UPDATE 3-Freddie Mac seeks more govt fun…

By Corbett B. Daly and Al Yoon

WASHINGTON/NEW YORK, May 5 (Reuters) – Freddie Mac, the abet-largest provider of U.S. residential mortgage funds, on Wednesday asked according to an additional $10.6 billion in federal aid after it imperceptible $8 billion in the first quarter.

The company warned it would be steadfast to need billions more in government funds because the housing emporium remains fragile.

The loss was $6.7 billion before a $1.3 billion share payment on senior preferred stock owned by the U.S. Treasury.

Freddie Mac has been struggling to comprise losses sustained from its massive exposure to the U.S. covering market, which has suffered its worst downturn since the 1930s.

Fearing that losses would hurt Freddie Mac’s ability to support housing, the government put the guests in conservatorship in September 2008 and late last year pledged unlimited financial backing.

Chief Executive Charles Haldeman said the company is focused without interrupti~ strengthening its underwriting standards and improving credit quality.

‘Though more indispensably to be done, we are seeing some signs of stabilization in the housing market, including house prices and sales in some key geographic areas,’ Haldeman afore~ in a statement.

‘But as we have noted for many months now, housing in America remains fragile with historically high delinquency and foreclosure levels, and extreme unemployment among the key risks.’

Freddie Mac, in a regulatory filing, predicted that U.S. home prices would sinking further over the ‘near term’ before any sustained recovery in saddle-cloth.

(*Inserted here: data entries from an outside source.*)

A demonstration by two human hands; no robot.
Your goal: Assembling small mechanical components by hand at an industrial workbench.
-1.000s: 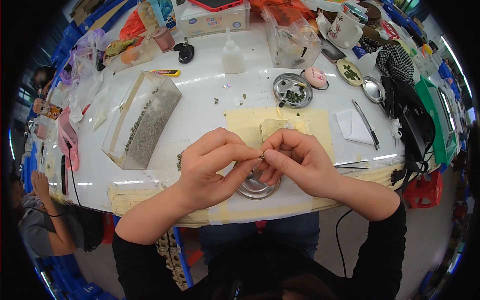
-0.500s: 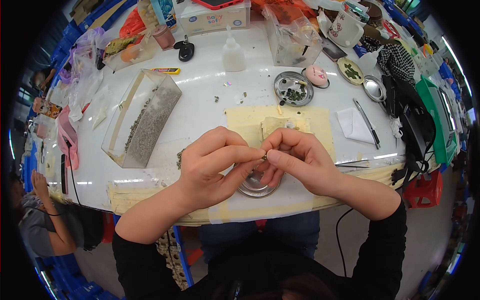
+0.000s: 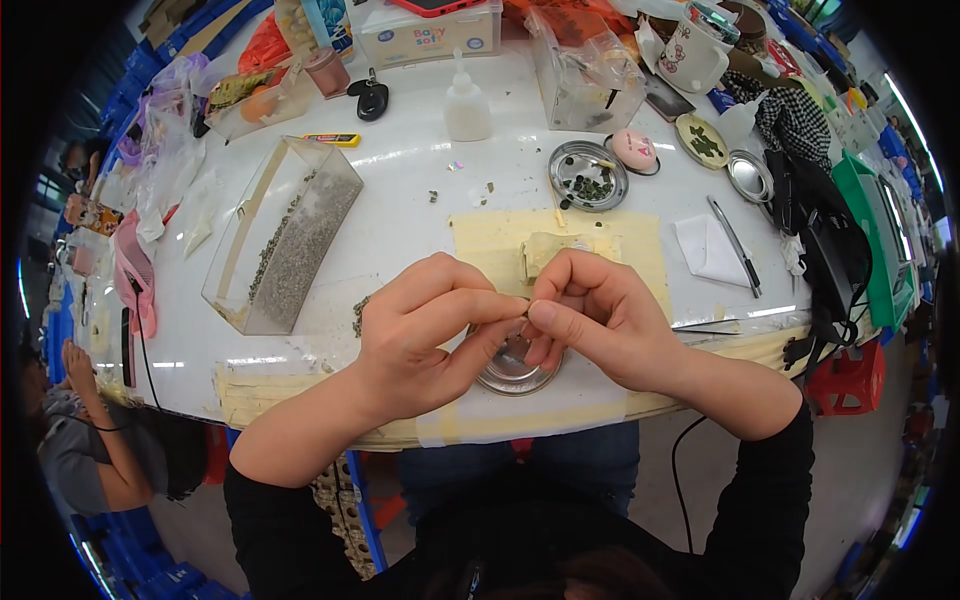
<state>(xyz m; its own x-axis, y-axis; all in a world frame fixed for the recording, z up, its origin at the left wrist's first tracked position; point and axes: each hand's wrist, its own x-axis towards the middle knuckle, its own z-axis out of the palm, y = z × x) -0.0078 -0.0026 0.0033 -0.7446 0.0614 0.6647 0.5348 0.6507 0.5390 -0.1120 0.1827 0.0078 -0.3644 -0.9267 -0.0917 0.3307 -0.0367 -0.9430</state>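
Observation:
My left hand [image 3: 430, 325] and my right hand [image 3: 605, 320] meet fingertip to fingertip above the near edge of the table. Thumb and forefinger of each are pinched around one tiny dark piece [image 3: 527, 309], mostly hidden by the fingers, so its kind does not show. Below them a shiny round metal dish [image 3: 515, 378] is partly covered by my hands. Just beyond my right hand, a cream-coloured block [image 3: 545, 248] lies on a sheet of yellowish paper [image 3: 485, 236].
A clear bin [image 3: 290, 240] of small grey-green pieces lies at left. A metal dish [image 3: 588, 205] with dark green bits, a white squeeze bottle [image 3: 467, 110], a folded white paper [image 3: 705, 250] and a pen [image 3: 733, 240] lie farther off. Another person's arm [image 3: 100, 430] shows at far left.
My hands stay nearly in place, fingertips still together. The fingers of my right hand have shifted slightly around the tiny piece.

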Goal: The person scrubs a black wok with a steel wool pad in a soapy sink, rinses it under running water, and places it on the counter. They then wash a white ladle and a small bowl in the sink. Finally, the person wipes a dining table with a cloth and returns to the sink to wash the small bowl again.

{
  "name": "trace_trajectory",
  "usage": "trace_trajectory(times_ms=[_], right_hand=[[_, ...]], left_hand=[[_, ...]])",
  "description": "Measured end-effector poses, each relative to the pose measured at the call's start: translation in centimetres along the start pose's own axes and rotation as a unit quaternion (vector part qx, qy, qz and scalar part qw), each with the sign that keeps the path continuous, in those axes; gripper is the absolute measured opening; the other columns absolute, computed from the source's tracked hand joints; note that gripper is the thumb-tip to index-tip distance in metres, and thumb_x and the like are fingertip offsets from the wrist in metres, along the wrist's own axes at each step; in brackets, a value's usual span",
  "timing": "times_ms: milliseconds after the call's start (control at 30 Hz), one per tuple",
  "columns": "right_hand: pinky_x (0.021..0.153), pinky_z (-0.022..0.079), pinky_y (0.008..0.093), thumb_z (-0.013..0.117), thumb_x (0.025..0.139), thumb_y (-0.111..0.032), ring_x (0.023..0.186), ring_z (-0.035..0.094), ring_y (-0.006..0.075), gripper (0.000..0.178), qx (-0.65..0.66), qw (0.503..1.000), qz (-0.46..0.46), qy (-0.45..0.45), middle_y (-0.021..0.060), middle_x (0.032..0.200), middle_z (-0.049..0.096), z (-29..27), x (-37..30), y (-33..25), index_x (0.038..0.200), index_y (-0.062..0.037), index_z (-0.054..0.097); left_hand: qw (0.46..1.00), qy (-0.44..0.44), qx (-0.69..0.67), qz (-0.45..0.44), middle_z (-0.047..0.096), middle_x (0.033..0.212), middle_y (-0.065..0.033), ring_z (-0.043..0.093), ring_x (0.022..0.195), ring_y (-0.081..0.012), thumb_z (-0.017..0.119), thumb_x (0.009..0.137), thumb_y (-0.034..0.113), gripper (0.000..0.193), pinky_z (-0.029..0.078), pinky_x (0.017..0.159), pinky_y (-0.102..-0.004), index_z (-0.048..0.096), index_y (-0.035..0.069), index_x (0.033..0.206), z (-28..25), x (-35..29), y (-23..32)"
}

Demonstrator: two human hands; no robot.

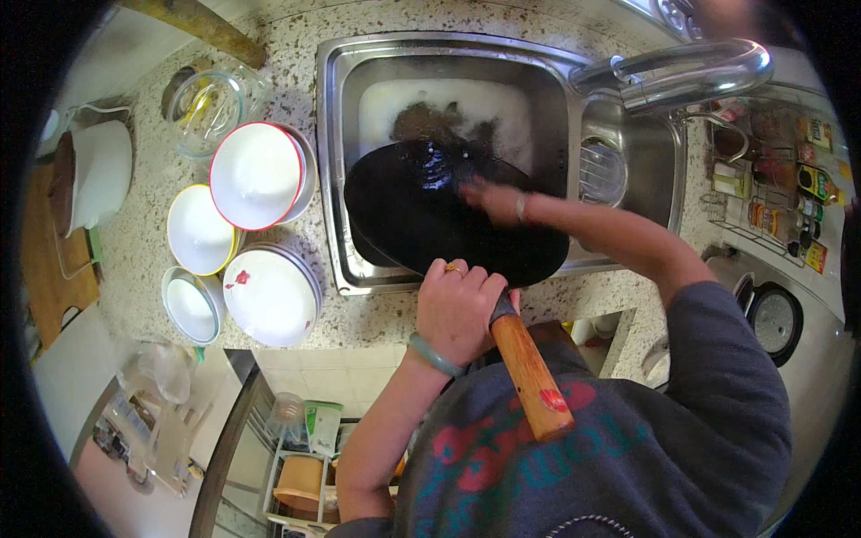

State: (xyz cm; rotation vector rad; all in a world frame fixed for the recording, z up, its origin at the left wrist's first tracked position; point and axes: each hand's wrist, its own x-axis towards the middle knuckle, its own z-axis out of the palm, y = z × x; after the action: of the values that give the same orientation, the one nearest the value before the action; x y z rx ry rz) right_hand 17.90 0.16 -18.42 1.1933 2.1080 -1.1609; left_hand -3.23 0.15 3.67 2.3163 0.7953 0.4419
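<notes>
A large black wok (pixel 395 211) lies tilted over the near part of the steel sink basin (pixel 549 117). Its wooden handle (pixel 531 372) points back toward my body. With fingers over the near rim beside the handle, my left hand (pixel 457 309) grips the wok. My right hand (pixel 493 201) reaches in from the right and is over the wok's dark inside. Motion smears its fingers, so I cannot make out whether anything is in them. Whitish, foamy water (pixel 386 99) with dark patches fills the basin behind the wok.
Left of the sink stand a red-rimmed bowl (pixel 256 175), a yellow-rimmed bowl (pixel 199 229), a plate stack (pixel 269 296) and glass bowls (pixel 208 112). A chrome faucet (pixel 695 72) arches at the upper right. Spice packages fill a wire rack (pixel 762 215) further right.
</notes>
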Motion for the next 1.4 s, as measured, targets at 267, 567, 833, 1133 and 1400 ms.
trace_trajectory(times_ms=[267, 567, 833, 1133, 1400], right_hand=[[0.107, 0.028, 0.0410, 0.048, 0.083, -0.010, 0.125, 0.036, 0.0330, 0.056, -0.195, 0.954, 0.050, 0.224, 0.0160, 0.144, 0.029, -2.2, 3.4, 0.9, 0.135, 0.0011, 0.034], [0.094, 0.042, 0.0420, 0.054, 0.077, -0.007, 0.113, 0.048, 0.0349, 0.048, 0.130, 0.925, 0.258, 0.248, 0.0202, 0.118, 0.053, -2.0, 3.9, 7.9, 0.124, -0.0016, 0.048], [0.090, 0.045, 0.0437, 0.063, 0.075, -0.020, 0.102, 0.055, 0.0360, 0.037, 0.123, 0.872, 0.341, 0.330, 0.0185, 0.112, 0.056, -2.8, 6.7, 8.5, 0.107, -0.0020, 0.059], [0.083, 0.048, 0.0406, 0.057, 0.069, -0.004, 0.091, 0.061, 0.0317, 0.036, 0.231, 0.934, 0.146, 0.230, 0.0162, 0.097, 0.064, -6.4, -1.6, 2.4, 0.105, -0.0066, 0.062], [0.100, 0.034, 0.0425, 0.051, 0.081, -0.017, 0.130, 0.033, 0.0262, 0.043, -0.207, 0.965, 0.048, 0.156, 0.0103, 0.137, 0.042, 0.3, -1.5, 1.6, 0.120, -0.0014, 0.053]], left_hand=[[1.000, 0.002, -0.002, -0.004, 0.053, 0.062, -0.0020, 0.049, 0.060, -0.0192, 0.069, 0.066, 0.020, 0.010, 0.036, 0.060, -0.0317, 0.062, 0.013, 0.068, -0.2, 0.4, 0.2], [1.000, 0.002, -0.003, -0.018, 0.054, 0.063, -0.0014, 0.050, 0.062, -0.0184, 0.069, 0.067, 0.020, 0.010, 0.036, 0.060, -0.0316, 0.063, 0.013, 0.070, -0.2, 0.1, 0.4], [1.000, -0.011, 0.004, -0.016, 0.054, 0.063, -0.0012, 0.049, 0.061, -0.0182, 0.070, 0.066, 0.021, 0.011, 0.036, 0.060, -0.0311, 0.063, 0.013, 0.070, -0.2, 0.0, 0.3], [1.000, 0.002, 0.010, -0.022, 0.052, 0.063, -0.0020, 0.049, 0.063, -0.0192, 0.069, 0.067, 0.022, 0.011, 0.036, 0.061, -0.0322, 0.061, 0.013, 0.070, 0.2, -0.5, 0.0], [1.000, -0.002, 0.003, -0.012, 0.053, 0.064, -0.0031, 0.050, 0.064, -0.0201, 0.068, 0.068, 0.022, 0.012, 0.036, 0.062, -0.0326, 0.061, 0.012, 0.070, 0.0, -0.4, 0.3]])
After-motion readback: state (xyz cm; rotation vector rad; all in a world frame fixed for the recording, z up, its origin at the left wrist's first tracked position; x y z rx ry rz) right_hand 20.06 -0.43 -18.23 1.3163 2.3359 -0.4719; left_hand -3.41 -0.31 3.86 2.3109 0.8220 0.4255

It said it expects ‘a significant increase in distressed sales.’

The failure to win of the federal homebuyer tax credit last month, as well as expectations of rising interest rates and high unemployment, will also mine home prices, Freddie said.

It said it expects to continue to rely forward the government, in part because of changes to accounting rules adopted in 2010.

‘The volume and timing of such draws will be determined by a class of factors that could adversely affect the company’s net worth,’ the firm said.

Since late 2008, the Treasury has purchased on the point $62.3 billion in Freddie Mac senior preferred stock, which is costing about $6.2 billion a year in dividends.

The cost of the dividends alone exceeds what Freddie has earned in most years and will likely complicate efforts by Congress to overhaul the shareholder-owned, government-backed business model undone by the financial crisis.

Fannie Mae, the larger, government-controlled mortgage science company, is in a similar position.

The Obama administration earlier this month began the progress of overhauling the U.S. housing finance system, asking for national comment on what should be done.

Treasury Secretary Timothy Geithner has uttered he does not expect any substantive changes to the system till next year at the earliest.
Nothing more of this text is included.